Ces derniers ont pour vocation : « D’exiger de la société non seulement des abstentions mais aussi des prestations matériellement indispensables à la dignité de la condition humaine ».
En 1930, P. Roubier soutenait que la propriété privée incarnait la dignité humaine, l’objectif devant être de «faciliter l’accession à la propriété» aux «moins fortunés... pour les relever de leurs propres yeux» (P. Roubier, Théorie générale du droit histoire des doctrines juridiques et philosophie des valeurs sociales, Dalloz, p. 279).
Il est rejoint par F. Zenati-Castaing, laquelle rapproche la dignité de la notion de propriété : « Pouvoir unique qu'a l'espèce humaine d'être le législateur de sa vie, ce qui est une autre manière d'exprimer le pouvoir juridique que l'on a sur soi... ce qui est consubstantiel à sa nature » (F. Zenati-Castaing, La propriété, mécanisme fondamental du droit, RTD Civ. 2006, p. 445).
Entendue comme une qualité de la personne humaine qu’aucun tiers ne peut toucher, elle se rapporte à : « Une qualité opposable à l’homme par des tiers », dont l’illustration la plus claire porte sur les décisions du Conseil d’Etat du 27 octobre 1995.
Dans deux communes, les maires avaient interdit le spectacle de : « Lancer de nains » lors de manifestations foraines.

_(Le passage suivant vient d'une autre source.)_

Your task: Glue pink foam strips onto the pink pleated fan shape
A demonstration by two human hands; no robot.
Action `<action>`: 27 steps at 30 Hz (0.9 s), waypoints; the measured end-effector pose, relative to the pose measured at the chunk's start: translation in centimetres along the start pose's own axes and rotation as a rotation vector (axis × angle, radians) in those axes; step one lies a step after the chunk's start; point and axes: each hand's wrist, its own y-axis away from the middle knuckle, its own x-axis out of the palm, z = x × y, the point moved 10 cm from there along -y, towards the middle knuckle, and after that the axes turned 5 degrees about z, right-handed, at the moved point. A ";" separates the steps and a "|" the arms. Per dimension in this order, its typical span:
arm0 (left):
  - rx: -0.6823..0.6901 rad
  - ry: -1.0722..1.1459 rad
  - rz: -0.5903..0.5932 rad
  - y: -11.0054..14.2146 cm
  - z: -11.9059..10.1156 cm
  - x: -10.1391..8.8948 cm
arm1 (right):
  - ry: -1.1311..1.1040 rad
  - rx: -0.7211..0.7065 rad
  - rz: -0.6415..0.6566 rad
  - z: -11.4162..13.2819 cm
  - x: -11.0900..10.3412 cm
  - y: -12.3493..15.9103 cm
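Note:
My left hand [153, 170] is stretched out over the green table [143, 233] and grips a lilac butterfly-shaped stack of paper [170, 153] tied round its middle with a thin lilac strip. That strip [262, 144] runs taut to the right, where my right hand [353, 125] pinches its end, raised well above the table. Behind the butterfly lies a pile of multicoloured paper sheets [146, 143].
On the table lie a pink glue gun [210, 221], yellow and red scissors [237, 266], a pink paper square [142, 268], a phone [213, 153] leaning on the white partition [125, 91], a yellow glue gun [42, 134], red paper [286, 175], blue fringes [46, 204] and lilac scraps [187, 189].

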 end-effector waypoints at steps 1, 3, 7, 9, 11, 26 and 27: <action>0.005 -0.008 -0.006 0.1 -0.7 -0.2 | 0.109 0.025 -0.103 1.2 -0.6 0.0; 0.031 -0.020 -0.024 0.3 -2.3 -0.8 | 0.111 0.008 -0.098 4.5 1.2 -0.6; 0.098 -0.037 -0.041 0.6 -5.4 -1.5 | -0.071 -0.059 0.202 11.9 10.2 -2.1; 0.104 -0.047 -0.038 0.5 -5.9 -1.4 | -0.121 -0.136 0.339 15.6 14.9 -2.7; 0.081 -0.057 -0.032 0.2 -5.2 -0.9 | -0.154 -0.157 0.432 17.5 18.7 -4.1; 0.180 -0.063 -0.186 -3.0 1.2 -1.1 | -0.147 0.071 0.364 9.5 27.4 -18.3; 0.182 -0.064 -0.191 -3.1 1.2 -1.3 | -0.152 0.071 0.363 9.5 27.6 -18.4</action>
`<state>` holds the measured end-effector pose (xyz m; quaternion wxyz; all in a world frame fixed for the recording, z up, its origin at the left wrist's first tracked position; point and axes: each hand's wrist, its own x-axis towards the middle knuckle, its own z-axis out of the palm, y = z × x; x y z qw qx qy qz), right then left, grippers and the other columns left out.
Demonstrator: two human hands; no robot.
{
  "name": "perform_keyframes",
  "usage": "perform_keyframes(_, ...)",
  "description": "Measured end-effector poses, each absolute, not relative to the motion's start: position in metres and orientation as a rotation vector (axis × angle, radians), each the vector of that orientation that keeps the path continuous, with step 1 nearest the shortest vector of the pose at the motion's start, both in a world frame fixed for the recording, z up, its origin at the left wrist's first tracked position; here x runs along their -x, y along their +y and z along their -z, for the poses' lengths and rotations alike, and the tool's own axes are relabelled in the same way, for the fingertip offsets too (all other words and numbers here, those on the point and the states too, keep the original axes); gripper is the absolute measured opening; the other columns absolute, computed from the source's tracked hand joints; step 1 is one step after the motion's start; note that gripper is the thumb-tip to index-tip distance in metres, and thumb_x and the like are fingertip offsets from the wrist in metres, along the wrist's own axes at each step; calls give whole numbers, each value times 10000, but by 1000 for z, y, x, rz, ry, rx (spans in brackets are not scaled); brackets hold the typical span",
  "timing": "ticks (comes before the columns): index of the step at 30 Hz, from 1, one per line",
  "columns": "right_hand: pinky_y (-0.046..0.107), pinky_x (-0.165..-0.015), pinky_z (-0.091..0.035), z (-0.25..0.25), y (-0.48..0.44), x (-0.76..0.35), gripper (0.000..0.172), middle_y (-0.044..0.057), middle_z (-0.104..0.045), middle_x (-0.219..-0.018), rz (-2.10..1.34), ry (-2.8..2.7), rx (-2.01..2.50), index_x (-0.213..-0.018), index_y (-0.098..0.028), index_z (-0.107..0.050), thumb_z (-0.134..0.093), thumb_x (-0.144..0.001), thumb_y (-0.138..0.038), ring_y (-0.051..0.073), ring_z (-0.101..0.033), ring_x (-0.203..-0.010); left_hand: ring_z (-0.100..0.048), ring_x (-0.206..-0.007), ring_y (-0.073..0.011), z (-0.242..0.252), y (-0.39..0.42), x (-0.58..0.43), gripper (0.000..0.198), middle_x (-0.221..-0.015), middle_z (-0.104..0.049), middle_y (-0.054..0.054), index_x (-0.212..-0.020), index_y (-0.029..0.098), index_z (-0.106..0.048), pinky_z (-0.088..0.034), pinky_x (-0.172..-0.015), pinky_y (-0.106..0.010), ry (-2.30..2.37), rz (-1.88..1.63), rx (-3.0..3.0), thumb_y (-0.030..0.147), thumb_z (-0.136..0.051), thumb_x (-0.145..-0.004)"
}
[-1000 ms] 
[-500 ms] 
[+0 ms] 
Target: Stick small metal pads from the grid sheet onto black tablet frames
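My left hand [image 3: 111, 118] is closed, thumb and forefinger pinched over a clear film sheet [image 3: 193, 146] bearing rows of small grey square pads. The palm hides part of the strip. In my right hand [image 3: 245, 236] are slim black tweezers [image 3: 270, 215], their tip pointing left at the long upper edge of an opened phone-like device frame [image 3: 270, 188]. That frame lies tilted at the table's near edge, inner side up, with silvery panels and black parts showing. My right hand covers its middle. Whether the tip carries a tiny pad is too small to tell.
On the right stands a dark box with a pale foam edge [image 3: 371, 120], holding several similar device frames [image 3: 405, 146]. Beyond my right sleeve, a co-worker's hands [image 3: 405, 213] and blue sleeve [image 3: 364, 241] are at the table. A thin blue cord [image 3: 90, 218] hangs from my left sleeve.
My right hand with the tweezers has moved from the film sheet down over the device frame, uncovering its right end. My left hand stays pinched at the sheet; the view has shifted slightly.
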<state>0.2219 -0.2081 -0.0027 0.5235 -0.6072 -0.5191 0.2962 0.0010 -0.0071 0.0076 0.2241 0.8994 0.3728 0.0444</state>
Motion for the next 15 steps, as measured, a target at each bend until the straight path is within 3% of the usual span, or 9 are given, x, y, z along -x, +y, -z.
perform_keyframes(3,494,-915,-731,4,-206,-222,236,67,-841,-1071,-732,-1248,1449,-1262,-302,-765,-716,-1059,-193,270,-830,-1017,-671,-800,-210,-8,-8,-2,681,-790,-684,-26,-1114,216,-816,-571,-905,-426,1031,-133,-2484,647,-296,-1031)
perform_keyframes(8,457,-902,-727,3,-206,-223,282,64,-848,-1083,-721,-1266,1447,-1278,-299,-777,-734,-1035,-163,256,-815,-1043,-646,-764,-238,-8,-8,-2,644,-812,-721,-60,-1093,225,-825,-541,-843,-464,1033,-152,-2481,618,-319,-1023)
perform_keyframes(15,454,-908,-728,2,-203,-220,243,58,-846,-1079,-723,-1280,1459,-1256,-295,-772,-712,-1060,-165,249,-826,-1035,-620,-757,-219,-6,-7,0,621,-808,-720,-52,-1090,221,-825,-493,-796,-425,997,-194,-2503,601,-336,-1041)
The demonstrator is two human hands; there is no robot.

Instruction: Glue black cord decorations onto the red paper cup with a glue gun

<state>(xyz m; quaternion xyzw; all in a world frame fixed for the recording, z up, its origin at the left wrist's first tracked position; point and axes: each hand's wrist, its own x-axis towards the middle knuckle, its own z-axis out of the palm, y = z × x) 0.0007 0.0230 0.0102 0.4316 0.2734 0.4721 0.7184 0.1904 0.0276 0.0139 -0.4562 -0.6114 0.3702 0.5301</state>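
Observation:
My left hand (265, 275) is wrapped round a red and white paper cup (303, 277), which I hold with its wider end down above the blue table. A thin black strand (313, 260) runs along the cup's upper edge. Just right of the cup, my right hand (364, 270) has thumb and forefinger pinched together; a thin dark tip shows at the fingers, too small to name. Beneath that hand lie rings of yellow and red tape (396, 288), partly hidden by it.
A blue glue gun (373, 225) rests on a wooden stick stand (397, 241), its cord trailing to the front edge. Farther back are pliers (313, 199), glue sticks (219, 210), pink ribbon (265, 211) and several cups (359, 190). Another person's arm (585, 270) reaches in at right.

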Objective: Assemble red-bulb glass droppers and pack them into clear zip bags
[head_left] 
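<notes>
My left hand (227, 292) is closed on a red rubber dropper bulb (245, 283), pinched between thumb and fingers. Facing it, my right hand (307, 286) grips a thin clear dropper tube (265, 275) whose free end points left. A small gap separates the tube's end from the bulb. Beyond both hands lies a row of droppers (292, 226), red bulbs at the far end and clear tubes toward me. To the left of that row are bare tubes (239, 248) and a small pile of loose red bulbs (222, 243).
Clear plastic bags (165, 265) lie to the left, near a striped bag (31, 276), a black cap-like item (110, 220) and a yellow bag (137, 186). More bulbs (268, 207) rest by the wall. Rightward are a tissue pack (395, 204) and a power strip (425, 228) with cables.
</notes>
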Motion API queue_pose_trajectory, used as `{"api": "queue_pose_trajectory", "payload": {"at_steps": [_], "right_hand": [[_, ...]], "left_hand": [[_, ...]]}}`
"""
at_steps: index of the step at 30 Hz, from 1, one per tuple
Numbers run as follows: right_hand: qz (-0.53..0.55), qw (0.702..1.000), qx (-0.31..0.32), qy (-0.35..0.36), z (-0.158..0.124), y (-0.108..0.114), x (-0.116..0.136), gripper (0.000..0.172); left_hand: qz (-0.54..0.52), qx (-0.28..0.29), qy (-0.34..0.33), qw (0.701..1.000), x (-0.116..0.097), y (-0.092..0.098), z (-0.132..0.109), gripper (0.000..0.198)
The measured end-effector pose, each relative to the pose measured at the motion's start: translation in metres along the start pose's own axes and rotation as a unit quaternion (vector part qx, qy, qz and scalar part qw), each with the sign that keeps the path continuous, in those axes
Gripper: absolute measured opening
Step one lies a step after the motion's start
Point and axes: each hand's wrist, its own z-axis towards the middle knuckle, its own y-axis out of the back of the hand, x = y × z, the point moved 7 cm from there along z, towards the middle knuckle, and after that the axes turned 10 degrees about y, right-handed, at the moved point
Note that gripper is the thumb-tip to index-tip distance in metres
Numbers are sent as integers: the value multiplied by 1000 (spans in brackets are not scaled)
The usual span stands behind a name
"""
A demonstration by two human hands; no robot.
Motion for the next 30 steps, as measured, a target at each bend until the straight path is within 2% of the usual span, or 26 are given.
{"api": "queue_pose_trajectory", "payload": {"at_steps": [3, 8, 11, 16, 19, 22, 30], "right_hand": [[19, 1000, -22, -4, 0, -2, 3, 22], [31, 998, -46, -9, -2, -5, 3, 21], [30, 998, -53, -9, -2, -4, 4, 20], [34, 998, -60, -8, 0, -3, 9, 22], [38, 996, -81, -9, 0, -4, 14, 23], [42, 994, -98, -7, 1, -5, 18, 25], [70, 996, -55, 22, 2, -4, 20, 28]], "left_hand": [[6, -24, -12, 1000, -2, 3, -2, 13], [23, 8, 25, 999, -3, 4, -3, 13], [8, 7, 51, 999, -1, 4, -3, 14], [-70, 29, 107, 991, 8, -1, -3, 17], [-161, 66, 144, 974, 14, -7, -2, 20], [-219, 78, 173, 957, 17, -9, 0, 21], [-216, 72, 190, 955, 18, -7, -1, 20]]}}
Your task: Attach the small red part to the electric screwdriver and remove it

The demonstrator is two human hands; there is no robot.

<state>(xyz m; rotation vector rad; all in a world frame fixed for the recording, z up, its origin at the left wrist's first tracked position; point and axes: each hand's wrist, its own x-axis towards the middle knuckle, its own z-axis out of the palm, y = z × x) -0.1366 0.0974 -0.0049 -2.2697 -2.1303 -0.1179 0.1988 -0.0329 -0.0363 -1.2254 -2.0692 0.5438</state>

Relevant : « L’exhibition contre rémunération », le Conseil d’État constatait l’atteinte : « Générale et absolue » à la dignité humaine dépassant la motivation d’une mesure de police liée aux circonstances locales et écartant le moyen selon lequel ce spectacle était une garantie de ressources et d’insertion sociale de la personne atteinte de nanisme.
13 ans après les décisions du Conseil d’Etat du 27 octobre 1995 précitées, M. Canedo dressait le bilan de cette jurisprudence : « En somme, le juge administratif a imposé une conception subjective mais aussi, en quelque sorte, absolue, de la dignité humaine ». Il est compréhensible que soit soutenu un droit à la dignité au service de l’homme dont la norme est supérieure, «condition de validité dans l’association humaine durable». En ce sens, la dignité est : « Epression de l’humanité en l’homme ». (F.Tourette, Extrême pauvreté et droits de l’homme, Fondation Varenne, thèse, LGDJ, 2001 p.51)
S’il y a bien quelque chose qui nous dépasse, si la dignité relève d’une valeur supérieure, alors nous pouvons peut-être reconnaître Dieu qui, dans sa bonté, nous relève de nos défaillances ou nos péchés. Ainsi se tenir debout se fait par l’aide de Jésus.
Témoignage de Josiane, bénévole à l'équipe d'accueil de Mende
Que fais-tu au Secours Catholique ?
Je suis notamment à l’accueil une fois par semaine.
Qu’est-ce qui te pousse à cette action ?
J’aime bien les gens, le contact avec les gens. Pour les gens en précarité peut-être que je me sens davantage utile. Pour moi, c’est assez naturel que je me mette à leur place, je peux leur apporter quelque chose et je les écoute. Je pense qu’il faut aimer les gens, les considérer comme
nous, comme s’ils étaient nos enfants.
Comment définirais-tu la dignité ?
La dignité, c’est le respect de la personne. Ne pas lui faire remarquer qu’il est dans le besoin car il est en train de vivre quelque chose de normal, une mauvaise passe. J’espère toujours que les choses vont s’arranger pour lui. De toute façon, tout le monde peut être concerné par cette situation. Mon âge, mon expérience dans la vie facilite aussi cette transmission de pensée positive.
«Debout et digne», que cela t’inspire t’il ?
Il ne faut jamais renoncer à s’intégrer dans la société, toujours aller de l’avant. Parfois il faut savoir demander de l’aide plutôt que de tomber. Et toujours relever ce qu’il y a de positif chez l’autre.